### [Exercise brief]
Filter the lines below, copying only those with the string "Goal".

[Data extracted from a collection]
==========
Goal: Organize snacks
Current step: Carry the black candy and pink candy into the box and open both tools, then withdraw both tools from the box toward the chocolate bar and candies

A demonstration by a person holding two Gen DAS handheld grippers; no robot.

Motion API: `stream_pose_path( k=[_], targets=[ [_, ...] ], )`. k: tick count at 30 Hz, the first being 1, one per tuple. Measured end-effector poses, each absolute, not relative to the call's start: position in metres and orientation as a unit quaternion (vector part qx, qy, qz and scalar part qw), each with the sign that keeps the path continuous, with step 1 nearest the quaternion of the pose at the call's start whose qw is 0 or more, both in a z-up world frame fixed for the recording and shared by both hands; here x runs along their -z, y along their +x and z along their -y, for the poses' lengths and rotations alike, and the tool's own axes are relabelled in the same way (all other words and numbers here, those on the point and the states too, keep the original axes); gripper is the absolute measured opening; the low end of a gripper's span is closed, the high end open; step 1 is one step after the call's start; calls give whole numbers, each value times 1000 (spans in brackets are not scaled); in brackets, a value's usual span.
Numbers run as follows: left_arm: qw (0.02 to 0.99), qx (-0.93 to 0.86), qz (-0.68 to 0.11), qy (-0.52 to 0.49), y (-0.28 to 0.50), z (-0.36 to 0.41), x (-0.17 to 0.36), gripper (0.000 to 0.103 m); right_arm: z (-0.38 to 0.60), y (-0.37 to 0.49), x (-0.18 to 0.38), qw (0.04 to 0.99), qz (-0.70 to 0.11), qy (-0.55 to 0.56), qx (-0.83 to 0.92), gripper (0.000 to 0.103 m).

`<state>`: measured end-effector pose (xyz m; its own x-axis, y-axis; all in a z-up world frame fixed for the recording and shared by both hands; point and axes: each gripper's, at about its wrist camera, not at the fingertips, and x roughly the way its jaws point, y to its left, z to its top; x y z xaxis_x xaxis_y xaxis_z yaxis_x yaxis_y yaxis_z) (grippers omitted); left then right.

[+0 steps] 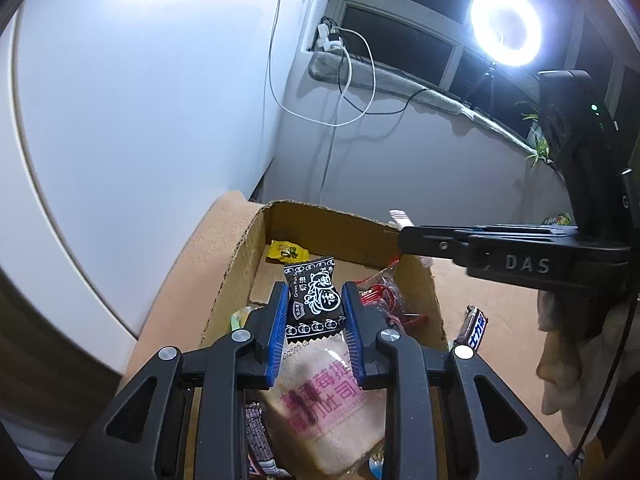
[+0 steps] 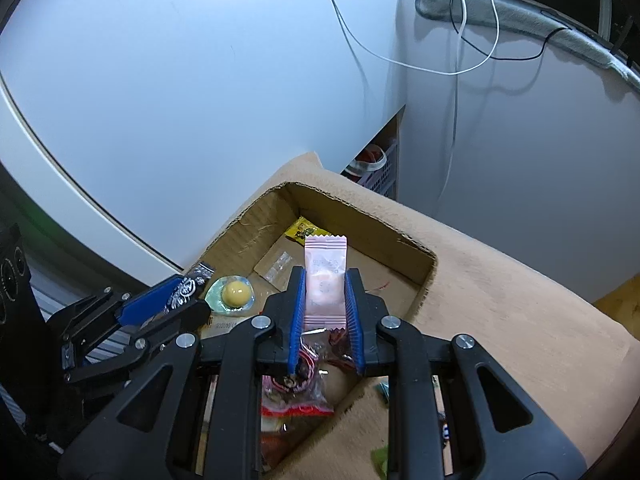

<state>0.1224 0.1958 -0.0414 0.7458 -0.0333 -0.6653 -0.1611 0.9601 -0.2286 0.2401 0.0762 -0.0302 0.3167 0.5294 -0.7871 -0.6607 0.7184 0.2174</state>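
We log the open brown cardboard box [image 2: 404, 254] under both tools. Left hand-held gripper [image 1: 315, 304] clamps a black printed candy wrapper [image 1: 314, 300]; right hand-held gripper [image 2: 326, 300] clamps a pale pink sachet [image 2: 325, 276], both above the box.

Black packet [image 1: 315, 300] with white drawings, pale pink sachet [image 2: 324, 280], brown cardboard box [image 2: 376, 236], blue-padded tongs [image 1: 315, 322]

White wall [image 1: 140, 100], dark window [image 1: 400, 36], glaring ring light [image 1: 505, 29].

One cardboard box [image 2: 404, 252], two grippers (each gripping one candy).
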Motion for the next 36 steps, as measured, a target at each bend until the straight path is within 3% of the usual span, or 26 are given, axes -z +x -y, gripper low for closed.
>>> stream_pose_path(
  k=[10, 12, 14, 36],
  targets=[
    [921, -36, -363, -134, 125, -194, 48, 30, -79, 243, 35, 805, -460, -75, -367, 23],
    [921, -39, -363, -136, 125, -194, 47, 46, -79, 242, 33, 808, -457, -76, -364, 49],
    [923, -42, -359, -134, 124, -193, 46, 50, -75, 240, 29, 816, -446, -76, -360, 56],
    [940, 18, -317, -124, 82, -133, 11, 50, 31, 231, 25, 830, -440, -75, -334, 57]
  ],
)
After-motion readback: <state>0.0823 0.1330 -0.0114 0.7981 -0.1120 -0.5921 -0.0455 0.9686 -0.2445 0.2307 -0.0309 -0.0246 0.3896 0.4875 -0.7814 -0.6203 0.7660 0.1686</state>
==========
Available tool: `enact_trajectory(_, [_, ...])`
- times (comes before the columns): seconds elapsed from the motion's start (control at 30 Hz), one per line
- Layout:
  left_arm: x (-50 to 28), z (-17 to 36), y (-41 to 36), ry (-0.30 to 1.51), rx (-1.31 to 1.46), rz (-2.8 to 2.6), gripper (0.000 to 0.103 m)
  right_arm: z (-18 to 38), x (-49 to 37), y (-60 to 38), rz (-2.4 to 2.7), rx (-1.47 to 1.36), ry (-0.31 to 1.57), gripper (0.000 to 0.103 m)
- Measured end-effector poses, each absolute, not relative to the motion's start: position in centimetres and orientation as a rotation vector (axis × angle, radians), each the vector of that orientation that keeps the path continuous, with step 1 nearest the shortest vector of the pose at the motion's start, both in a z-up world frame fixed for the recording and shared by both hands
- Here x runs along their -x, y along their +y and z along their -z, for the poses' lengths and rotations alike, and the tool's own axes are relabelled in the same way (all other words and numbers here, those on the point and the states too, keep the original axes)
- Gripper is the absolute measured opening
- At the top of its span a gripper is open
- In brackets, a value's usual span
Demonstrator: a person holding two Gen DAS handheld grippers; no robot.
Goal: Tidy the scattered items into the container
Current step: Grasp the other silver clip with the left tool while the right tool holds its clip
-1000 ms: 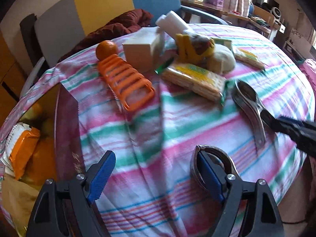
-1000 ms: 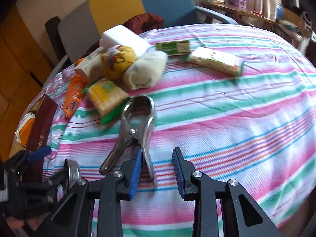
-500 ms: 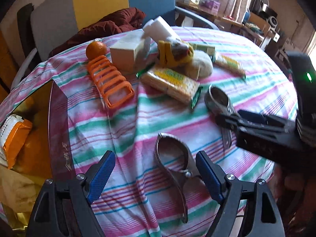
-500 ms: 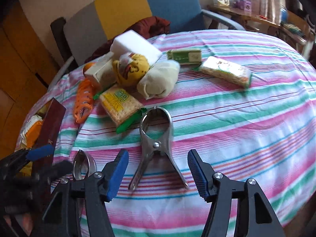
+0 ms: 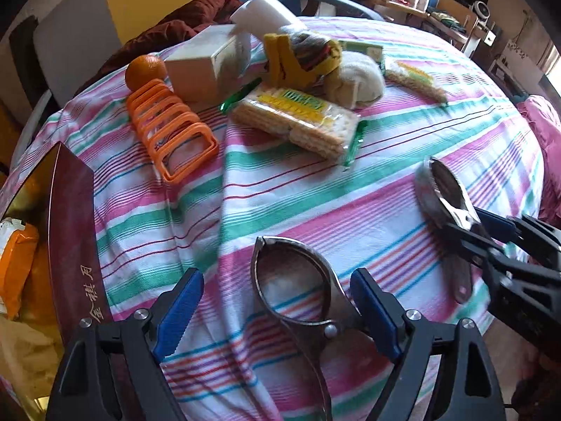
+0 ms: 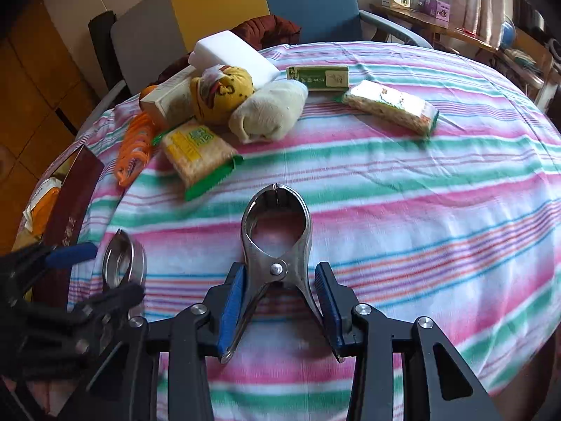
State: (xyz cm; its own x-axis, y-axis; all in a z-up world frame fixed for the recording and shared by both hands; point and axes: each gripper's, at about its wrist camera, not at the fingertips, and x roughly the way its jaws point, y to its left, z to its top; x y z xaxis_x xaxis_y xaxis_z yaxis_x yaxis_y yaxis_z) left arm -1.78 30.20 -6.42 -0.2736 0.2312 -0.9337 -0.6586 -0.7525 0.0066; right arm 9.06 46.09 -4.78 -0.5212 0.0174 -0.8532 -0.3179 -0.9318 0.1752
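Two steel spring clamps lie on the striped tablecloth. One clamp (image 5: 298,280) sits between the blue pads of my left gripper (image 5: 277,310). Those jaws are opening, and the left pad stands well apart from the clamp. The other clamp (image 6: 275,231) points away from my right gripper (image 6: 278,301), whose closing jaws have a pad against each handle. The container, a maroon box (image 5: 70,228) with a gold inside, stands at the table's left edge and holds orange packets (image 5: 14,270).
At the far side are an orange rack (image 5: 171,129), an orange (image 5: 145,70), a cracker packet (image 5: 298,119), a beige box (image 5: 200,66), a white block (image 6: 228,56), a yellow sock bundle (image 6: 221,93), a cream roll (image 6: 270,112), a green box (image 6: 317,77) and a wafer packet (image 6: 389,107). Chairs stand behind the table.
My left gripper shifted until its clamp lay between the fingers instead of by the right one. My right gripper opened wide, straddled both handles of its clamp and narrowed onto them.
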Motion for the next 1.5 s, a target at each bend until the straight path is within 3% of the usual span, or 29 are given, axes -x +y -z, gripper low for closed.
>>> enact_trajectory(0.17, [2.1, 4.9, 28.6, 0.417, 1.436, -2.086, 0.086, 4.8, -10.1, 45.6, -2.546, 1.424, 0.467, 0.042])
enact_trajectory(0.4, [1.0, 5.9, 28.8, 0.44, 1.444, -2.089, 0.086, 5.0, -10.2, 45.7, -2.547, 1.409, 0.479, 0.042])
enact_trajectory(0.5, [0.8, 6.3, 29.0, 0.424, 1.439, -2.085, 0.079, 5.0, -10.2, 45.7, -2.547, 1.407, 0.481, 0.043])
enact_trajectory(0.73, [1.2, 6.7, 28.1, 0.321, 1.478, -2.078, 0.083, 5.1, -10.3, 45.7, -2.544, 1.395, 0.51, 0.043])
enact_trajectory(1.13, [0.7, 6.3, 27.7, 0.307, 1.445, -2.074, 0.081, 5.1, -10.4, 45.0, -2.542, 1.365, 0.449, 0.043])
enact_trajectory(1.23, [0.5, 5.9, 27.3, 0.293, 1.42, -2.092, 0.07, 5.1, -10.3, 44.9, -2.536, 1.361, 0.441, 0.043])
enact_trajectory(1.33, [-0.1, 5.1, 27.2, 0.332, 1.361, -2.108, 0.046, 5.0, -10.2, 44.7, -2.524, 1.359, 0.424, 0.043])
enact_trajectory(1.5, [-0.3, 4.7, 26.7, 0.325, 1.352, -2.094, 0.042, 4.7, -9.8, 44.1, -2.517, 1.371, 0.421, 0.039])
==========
### [Expected answer]
Goal: Organize snacks
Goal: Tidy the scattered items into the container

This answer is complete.